SESSION V - SIGA WORKING GROUPS

Proceedings of the XLVII Italian Society of Agricultural Genetics - SIGA Annual Congress

Verona, Italy - 24/27 September, 2003

ISBN 88-900622-4-X

Poster Abstract - 5.60

gfp as a useful reporter for transient expression and stable transformation in alfalfa (Medicago sativa L.)

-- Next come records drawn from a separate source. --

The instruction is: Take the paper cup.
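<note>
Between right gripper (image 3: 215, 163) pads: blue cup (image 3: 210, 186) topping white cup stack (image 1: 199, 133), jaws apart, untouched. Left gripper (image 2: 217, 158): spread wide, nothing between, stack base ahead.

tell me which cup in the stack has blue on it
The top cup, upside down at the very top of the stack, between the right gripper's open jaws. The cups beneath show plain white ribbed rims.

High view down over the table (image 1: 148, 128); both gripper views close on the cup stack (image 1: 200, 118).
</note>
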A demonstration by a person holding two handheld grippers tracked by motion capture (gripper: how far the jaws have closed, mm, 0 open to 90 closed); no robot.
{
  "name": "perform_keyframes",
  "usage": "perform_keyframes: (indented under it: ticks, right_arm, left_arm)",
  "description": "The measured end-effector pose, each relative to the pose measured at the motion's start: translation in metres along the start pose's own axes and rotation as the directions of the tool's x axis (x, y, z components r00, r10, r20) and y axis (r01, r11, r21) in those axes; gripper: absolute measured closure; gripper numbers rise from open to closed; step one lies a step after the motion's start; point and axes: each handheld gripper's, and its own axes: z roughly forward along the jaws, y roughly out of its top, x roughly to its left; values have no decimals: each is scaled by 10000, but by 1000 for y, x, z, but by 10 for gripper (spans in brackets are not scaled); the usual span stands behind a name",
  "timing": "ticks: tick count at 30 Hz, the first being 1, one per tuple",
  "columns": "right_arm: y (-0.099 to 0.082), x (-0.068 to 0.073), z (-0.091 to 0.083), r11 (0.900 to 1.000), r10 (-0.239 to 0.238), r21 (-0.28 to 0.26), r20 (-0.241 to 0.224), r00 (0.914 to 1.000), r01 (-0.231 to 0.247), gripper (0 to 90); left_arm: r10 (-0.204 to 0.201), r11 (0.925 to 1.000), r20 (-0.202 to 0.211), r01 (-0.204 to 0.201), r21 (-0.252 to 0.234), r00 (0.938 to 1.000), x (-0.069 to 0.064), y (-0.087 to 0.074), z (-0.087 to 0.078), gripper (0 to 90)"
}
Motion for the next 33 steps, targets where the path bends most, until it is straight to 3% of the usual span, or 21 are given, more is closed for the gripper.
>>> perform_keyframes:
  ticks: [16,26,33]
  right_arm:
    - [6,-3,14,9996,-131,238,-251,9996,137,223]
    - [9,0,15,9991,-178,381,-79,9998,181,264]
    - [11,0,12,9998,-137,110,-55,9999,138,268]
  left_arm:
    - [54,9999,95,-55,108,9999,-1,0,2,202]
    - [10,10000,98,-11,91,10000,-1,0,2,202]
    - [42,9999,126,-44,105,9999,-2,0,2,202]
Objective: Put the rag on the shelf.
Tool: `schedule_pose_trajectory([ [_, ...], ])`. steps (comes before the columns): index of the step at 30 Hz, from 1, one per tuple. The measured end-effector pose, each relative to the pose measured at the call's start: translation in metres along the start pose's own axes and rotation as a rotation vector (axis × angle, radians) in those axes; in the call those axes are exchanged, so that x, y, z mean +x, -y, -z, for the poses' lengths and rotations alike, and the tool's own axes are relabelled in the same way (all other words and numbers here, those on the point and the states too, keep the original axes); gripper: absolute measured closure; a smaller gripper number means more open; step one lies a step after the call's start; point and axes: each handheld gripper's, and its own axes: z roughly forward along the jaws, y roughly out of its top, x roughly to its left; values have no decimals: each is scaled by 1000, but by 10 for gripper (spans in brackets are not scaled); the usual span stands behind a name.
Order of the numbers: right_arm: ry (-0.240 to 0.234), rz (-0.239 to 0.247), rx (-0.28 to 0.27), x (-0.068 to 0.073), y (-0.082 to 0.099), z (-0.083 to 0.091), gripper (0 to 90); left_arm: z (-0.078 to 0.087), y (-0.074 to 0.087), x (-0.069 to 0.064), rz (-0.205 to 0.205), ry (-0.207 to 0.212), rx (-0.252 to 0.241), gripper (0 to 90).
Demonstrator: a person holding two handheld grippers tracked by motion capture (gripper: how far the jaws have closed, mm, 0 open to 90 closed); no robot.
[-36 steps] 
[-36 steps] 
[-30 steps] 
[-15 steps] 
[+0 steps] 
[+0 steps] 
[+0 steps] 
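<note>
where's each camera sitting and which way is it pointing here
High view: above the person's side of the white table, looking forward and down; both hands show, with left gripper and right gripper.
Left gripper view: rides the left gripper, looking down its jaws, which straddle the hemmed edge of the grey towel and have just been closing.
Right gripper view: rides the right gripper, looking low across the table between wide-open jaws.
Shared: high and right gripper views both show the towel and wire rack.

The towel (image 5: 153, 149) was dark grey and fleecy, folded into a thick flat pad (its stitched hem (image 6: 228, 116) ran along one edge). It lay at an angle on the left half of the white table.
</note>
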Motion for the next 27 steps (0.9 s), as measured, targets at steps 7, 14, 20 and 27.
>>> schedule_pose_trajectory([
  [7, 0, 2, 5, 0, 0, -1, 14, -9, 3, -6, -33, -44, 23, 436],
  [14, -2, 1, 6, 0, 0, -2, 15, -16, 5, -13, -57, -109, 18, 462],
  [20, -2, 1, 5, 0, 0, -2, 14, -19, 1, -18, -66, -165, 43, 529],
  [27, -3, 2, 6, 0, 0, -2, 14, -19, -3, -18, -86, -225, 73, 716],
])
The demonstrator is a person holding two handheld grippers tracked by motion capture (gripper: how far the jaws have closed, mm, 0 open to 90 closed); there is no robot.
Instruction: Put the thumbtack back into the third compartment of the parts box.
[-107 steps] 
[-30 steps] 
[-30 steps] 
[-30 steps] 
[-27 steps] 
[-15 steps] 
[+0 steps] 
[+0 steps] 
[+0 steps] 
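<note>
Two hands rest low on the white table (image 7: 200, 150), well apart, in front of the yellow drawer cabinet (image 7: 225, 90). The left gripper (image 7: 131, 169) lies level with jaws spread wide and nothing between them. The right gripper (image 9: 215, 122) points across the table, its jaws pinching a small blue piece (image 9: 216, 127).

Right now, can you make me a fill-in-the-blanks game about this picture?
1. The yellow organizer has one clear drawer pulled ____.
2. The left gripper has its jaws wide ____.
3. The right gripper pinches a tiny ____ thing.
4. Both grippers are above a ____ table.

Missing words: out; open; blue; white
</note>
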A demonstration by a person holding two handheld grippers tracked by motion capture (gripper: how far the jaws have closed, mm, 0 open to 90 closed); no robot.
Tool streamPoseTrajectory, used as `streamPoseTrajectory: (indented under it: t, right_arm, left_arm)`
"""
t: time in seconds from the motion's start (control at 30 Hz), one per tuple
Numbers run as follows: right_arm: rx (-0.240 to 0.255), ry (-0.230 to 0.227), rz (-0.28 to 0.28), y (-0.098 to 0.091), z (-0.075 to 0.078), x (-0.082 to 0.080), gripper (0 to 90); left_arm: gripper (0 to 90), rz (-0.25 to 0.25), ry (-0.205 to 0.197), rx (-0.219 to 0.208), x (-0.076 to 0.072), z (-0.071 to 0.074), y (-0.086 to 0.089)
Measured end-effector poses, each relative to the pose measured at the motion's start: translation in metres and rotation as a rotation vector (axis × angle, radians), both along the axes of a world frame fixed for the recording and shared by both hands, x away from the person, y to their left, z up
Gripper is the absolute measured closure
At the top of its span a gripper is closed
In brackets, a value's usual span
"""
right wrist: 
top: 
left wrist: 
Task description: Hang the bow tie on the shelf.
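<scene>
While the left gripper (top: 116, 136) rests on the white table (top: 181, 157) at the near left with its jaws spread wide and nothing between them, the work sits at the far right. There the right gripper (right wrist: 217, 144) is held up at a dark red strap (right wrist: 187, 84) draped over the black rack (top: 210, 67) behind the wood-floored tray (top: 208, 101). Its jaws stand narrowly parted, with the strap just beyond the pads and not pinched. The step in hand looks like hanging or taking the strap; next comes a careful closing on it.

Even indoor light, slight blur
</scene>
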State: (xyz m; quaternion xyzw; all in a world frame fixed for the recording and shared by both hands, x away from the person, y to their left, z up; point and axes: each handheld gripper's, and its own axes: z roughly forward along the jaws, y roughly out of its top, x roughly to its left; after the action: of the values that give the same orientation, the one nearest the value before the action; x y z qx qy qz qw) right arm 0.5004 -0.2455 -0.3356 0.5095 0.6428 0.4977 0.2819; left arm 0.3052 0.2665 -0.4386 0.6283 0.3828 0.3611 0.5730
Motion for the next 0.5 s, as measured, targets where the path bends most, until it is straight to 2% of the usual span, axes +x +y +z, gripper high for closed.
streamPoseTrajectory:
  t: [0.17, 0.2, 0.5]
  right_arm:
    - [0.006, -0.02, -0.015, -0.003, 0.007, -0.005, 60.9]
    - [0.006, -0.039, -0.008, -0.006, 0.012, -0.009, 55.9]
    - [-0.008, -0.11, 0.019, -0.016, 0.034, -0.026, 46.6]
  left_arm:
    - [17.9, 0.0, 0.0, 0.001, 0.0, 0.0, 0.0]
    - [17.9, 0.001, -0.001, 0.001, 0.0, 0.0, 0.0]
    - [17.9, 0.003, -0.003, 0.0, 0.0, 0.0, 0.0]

M. BELLUCCI*, F. DE MARCHIS*, R. MANNUCCI**, S. ARCIONI*

*) Institute of Plant Genetics, Research Division of Perugia, CNR, Via Madonna Alta, 130, 06128 Perugia, Italy

**) Dept Clin. Exp. Med. Sect. Internal Medicine & Oncology, Perugia University Medical School, Policlinico Monteluce, 06122 Perugia, Italy

transgenic alfalfa, green fluorescent protein, transit peptide, plastid targeting, bombardment

Reporter genes coding for proteins that possess an unique activity, or produce a signal that allows the protein to be easily distinguished from other proteins, are essential tools of molecular biology. The use of jellyfish green fluorescent protein (GFP) as a reporter in plant biology research is extensively documented. Transient expression of two green fluorescent protein (GFP) gene constructions was compared in alfalfa (Medicago sativa L.) leaves: the gfp containing the mutation S65C in an essentially mgfp4 background (Reichel et al. 1996) coding for GFP S65C versus the mgfp5-ER (Haseloff et al. 1997) coding for mGFP5. The fluorescent signal was brighter in cells transiently transformed with the gfp S65C gene than with the mgfp5-ER gene. Based on these results, the gfp S65C gene was used to assemble other chimaeric genes. First, a chloroplast-targeted GFP producing green-fluorescent chloroplasts inside transiently transformed cells was constructed. Then, a chloroplast-targeted fusion protein between a maize protein (beta-zein) and GFP was assembled, and this protein accumulated in small aggregates into the chloroplasts of transiently transformed cells. Furthermore, the gfp S65C gene was used to obtain transformed alfalfa plants by particle bombardment. Strong GFP expression was observed in several kinds of tissues from T0 plants derived from a single genotype.